SICUREZZA ALIMENTARE.

By on 11 novembre 2015

di Andrea Mascaretti. Ci occupiamo di sicurezza alimentare. Lavoriamo per diffondere la cultura della produzione alimentare sostenibile e della lotta allo spreco.

Stiamo vivendo in un’epoca di grandi trasformazioni e di grandi disuguaglianze. Queste ultime rappresentano senza alcun dubbio un ostacolo alla costruzione di un futuro sostenibile per le nuove generazioni.

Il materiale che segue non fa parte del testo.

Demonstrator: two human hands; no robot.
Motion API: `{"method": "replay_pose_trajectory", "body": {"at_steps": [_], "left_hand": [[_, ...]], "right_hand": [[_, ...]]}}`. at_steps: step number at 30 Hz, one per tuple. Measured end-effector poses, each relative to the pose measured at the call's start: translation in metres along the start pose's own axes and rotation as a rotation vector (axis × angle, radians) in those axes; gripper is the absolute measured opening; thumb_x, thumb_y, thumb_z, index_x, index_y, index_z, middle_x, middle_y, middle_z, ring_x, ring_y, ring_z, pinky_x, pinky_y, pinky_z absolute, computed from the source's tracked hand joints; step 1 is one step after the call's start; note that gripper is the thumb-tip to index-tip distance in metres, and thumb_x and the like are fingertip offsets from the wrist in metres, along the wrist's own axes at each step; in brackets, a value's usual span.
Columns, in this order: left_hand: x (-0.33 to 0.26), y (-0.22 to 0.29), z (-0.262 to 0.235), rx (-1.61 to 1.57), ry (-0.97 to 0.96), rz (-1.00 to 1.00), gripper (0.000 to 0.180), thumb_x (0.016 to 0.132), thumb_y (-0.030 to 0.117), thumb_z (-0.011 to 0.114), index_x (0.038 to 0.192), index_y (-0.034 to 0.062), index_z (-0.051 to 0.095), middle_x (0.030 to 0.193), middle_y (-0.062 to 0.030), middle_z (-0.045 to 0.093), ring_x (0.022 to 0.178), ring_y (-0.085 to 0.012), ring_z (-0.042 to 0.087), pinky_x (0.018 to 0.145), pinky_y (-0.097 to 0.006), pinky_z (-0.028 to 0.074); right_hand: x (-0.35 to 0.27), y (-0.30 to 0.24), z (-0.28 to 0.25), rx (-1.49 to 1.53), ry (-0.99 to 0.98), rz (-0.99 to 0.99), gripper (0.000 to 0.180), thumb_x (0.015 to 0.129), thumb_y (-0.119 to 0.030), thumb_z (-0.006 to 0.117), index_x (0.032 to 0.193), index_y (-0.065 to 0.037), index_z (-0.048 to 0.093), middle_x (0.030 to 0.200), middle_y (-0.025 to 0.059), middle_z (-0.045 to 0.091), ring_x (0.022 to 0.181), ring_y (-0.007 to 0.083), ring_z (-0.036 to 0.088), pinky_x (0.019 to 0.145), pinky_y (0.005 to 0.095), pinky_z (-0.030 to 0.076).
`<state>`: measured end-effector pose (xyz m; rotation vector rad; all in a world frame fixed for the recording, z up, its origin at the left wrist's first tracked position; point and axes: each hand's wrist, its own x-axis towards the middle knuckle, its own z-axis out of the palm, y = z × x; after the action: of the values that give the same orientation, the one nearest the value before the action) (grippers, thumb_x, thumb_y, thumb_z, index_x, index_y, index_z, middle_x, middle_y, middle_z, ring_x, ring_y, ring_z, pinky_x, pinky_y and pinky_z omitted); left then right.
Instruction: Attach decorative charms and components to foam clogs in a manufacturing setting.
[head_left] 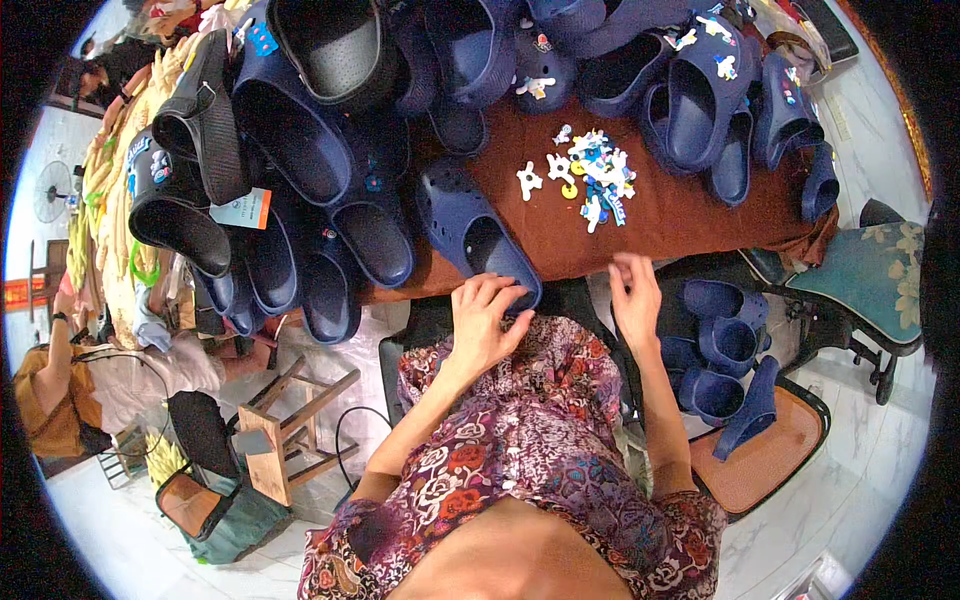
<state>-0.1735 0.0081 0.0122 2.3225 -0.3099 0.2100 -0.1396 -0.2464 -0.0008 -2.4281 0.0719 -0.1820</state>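
Note:
A navy clog (468, 225) with round holes in its toe lies at the front edge of the brown cloth, its heel toward me. My left hand (488, 318) grips that heel, fingers over the rim and thumb beside it. Off to the right, my right hand (636, 298) hovers by the cloth's edge with bent fingers apart and nothing seen in them. Beyond the clog sits a pile of small shoe charms (603, 178) in white, blue and yellow, with a few loose white charms (530, 180) beside it.
Navy and black clogs crowd the brown-covered table (510, 135), some with charms. More navy clogs (728, 340) rest on a brown-seated chair (775, 445) at my right. A teal patterned chair (865, 275) stands behind it. A wooden stool (285, 430) and another person (55, 400) are at left.

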Motion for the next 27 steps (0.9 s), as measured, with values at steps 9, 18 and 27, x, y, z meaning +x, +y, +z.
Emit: {"method": "replay_pose_trajectory", "body": {"at_steps": [9,18,27], "left_hand": [[-0.015,-0.013,-0.005,0.166,-0.167,0.089,0.029,0.074,0.025,0.076,0.101,0.0154,0.07,0.114,-0.0032,0.062,0.116,-0.0275,0.05,0.096,-0.047,0.033],[0.005,0.015,-0.01,-0.342,0.03,-0.243,0.048,0.083,0.019,0.073,0.127,0.0056,0.057,0.119,-0.0137,0.06,0.114,-0.0305,0.055,0.1,-0.042,0.04],[0.058,0.0,0.033,-1.162,0.492,-0.755,0.044,0.097,0.037,0.059,0.112,-0.0046,0.057,0.114,-0.0061,0.059,0.107,-0.0126,0.051,0.094,-0.029,0.041]], "right_hand": [[0.06,-0.004,0.045,-0.08,0.099,0.017,0.033,0.087,-0.026,0.071,0.113,-0.008,0.06,0.099,0.0121,0.059,0.07,0.0245,0.06,0.066,0.0392,0.049],[0.048,0.017,0.048,0.232,0.196,0.045,0.025,0.089,-0.016,0.069,0.109,-0.004,0.061,0.096,0.0069,0.059,0.071,0.0151,0.059,0.066,0.0302,0.049],[0.042,0.025,0.044,0.491,0.084,0.104,0.021,0.093,-0.009,0.064,0.111,-0.002,0.059,0.095,0.0056,0.067,0.081,0.0114,0.062,0.072,0.0253,0.049]]}}
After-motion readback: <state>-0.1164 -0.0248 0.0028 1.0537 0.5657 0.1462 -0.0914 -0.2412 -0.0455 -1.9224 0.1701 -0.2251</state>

E’ un Pianeta, il nostro, densamente popolato e che fatica a sfamare i sette miliardi di persone che lo popolano. Stili di vita insostenibili, portati avanti da troppi e per troppo tempo, hanno in parte compromesso l’ecosistema causando l’effetto serra e riducendo la biodiversità. Occorre ripensare l’economia e i sistemi di produzione industriali in chiave di sostenibilità, a partire dall’industria alimentare. Occorre lavorare tutti insieme per garantire all‘intero Pianeta la sicurezza alimentare (food safety e food security).

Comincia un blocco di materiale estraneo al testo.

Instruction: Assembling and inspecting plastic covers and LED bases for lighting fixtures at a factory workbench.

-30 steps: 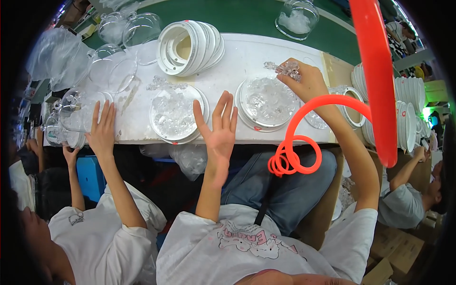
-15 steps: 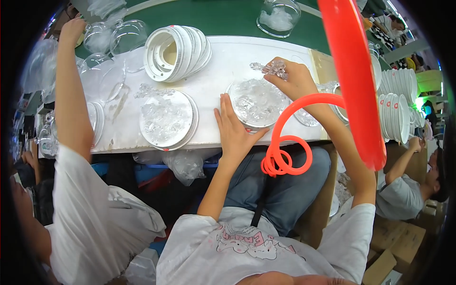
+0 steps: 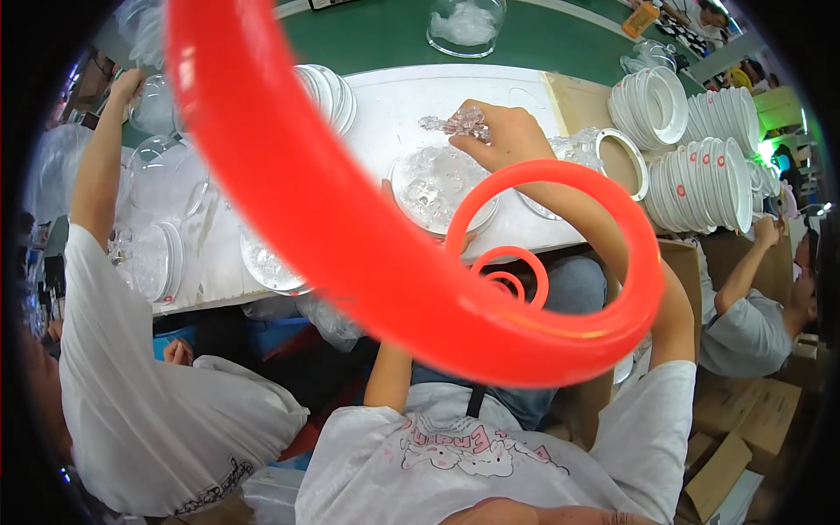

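Observation:
My right hand point(image 3: 507, 140) pinches a cluster of clear plastic crystal-like pieces point(image 3: 468, 125) just above and beyond a white round base point(image 3: 420, 229). On that base lies a heap of similar clear pieces point(image 3: 437, 185). Most of my left hand point(image 3: 387, 190) is hidden behind a big red coiled cord point(image 3: 350, 219) hanging close to the camera. Its fingertips and thumb show spread apart against the left and near rim of the base. Further left, another white round base point(image 3: 276, 276) with clear pieces is partly covered by the coil.
White rings point(image 3: 652, 105) and round bases point(image 3: 700, 184) stand stacked at the right end of the white table point(image 3: 394, 92). Clear domes point(image 3: 166, 175) are at the left, near a co-worker's arm point(image 3: 96, 175). Another dome point(image 3: 466, 26) stands on the green surface. Cardboard boxes point(image 3: 744, 420) lie lower right.
The red coil has swung left across the view and now covers most of my left hand. My view has shifted slightly right. My right hand still holds the clear pieces.

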`<action>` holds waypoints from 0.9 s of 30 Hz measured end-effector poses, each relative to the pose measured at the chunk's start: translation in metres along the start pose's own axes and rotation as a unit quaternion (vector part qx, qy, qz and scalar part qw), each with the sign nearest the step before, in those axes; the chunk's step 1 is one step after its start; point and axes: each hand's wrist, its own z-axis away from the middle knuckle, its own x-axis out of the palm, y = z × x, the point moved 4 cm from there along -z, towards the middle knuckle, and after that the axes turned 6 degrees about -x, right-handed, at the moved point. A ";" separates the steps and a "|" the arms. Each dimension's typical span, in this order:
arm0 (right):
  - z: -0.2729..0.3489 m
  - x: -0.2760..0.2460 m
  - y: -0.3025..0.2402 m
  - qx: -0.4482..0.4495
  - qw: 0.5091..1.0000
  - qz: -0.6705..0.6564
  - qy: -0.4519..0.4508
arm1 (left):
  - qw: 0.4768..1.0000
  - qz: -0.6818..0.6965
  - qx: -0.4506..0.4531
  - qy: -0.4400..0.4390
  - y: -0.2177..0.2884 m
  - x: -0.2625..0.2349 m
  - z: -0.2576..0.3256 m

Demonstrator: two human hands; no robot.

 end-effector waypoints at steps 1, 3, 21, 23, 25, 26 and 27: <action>-0.004 0.011 -0.006 -0.006 1.000 -0.016 -0.002 | 1.000 -0.022 0.012 0.014 -0.014 -0.008 -0.004; -0.005 0.014 -0.010 -0.033 0.999 -0.030 -0.012 | 0.997 -0.049 0.048 0.017 -0.034 -0.012 -0.011; 0.002 0.009 0.004 0.023 0.999 0.020 0.028 | 0.940 -0.206 0.249 0.106 -0.039 0.012 -0.014; 0.004 0.006 0.007 0.050 0.999 -0.012 0.011 | 0.952 -0.178 0.231 0.095 -0.038 0.015 -0.013; 0.010 0.005 0.010 0.071 0.996 -0.047 -0.008 | 0.959 -0.190 0.198 0.075 -0.041 0.014 -0.017; 0.016 0.000 0.011 0.052 0.994 -0.083 0.037 | 0.958 -0.193 0.200 0.074 -0.043 0.014 -0.018; 0.021 -0.005 0.013 0.030 0.989 -0.119 0.082 | 0.956 -0.189 0.213 0.074 -0.044 0.015 -0.019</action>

L’economia lineare che prevede le classiche fasi del produrre, vendere, consumare e buttare, deve essere sostituita velocemente dall’economia circolare, nella quale i prodotti che hanno terminato il loro ciclo di vita non vengono gettati, ma vengono riutilizzati come materia prima o come fonte di energia. E’ logico, ma non è semplice. Perché funzioni, i successivi cicli di vita di un prodotto devono essere progettati fin dall’inizio. Così, si ottengono minori costi e minor quantità di rifiuti da smaltire. Un modello di business che, a livello globale, sappia utilizzare gli scarti di produzione per trasformarli in nuovi prodotti, rientra sicuramente nella blu-economy. Dunque, tante correnti di pensiero e tanti modelli diversi, tutti con l’unico obiettivo di garantire un futuro a ciò che conosciamo e a ciò che amiamo. La blu-economy, ad esempio, punta a creare un sistema a impatto zero, la green economy  invece, ha come obiettivo quello di ridurre, in tempi stabiliti, le emissioni che causano l’effetto serra, con il conseguente innalzamento della temperatura e lo scioglimento dei ghiacciai. Infine, cominciamo a vedersi anche in Italia i primi effetti della sharing  economy, un’economia basata non più sul possesso di un bene, ma sulla possibilità di utilizzarlo, solo e quando serve veramente, e di condividerlo con gli altri. Alcuni esempi ormai diffusi nelle grandi città come Milano, sono il bikesharing e il carsharing che consentono di utilizzare una bicicletta o un automobile senza doverle acquistare e pagando solo per il tempo utilizzato. I risultati sono evidenti: un immediato risparmio economico, un minor utilizzo di spazi pubblici e un minor inquinamento. Ora si tratta semplicemente di ragionare in dimensione “universale” e acquisire la consapevolezza che anche il Pianeta che abitiamo non è ci è stato consegnato in uso esclusivo, ma abbiamo la responsabilità morale di conservarlo, per condividerlo con le future generazioni. Dobbiamo combattere la fame, dobbiamo garantire la sicurezza alimentare per tutti e dobbiamo farlo sviluppando politiche alimentari sostenibili.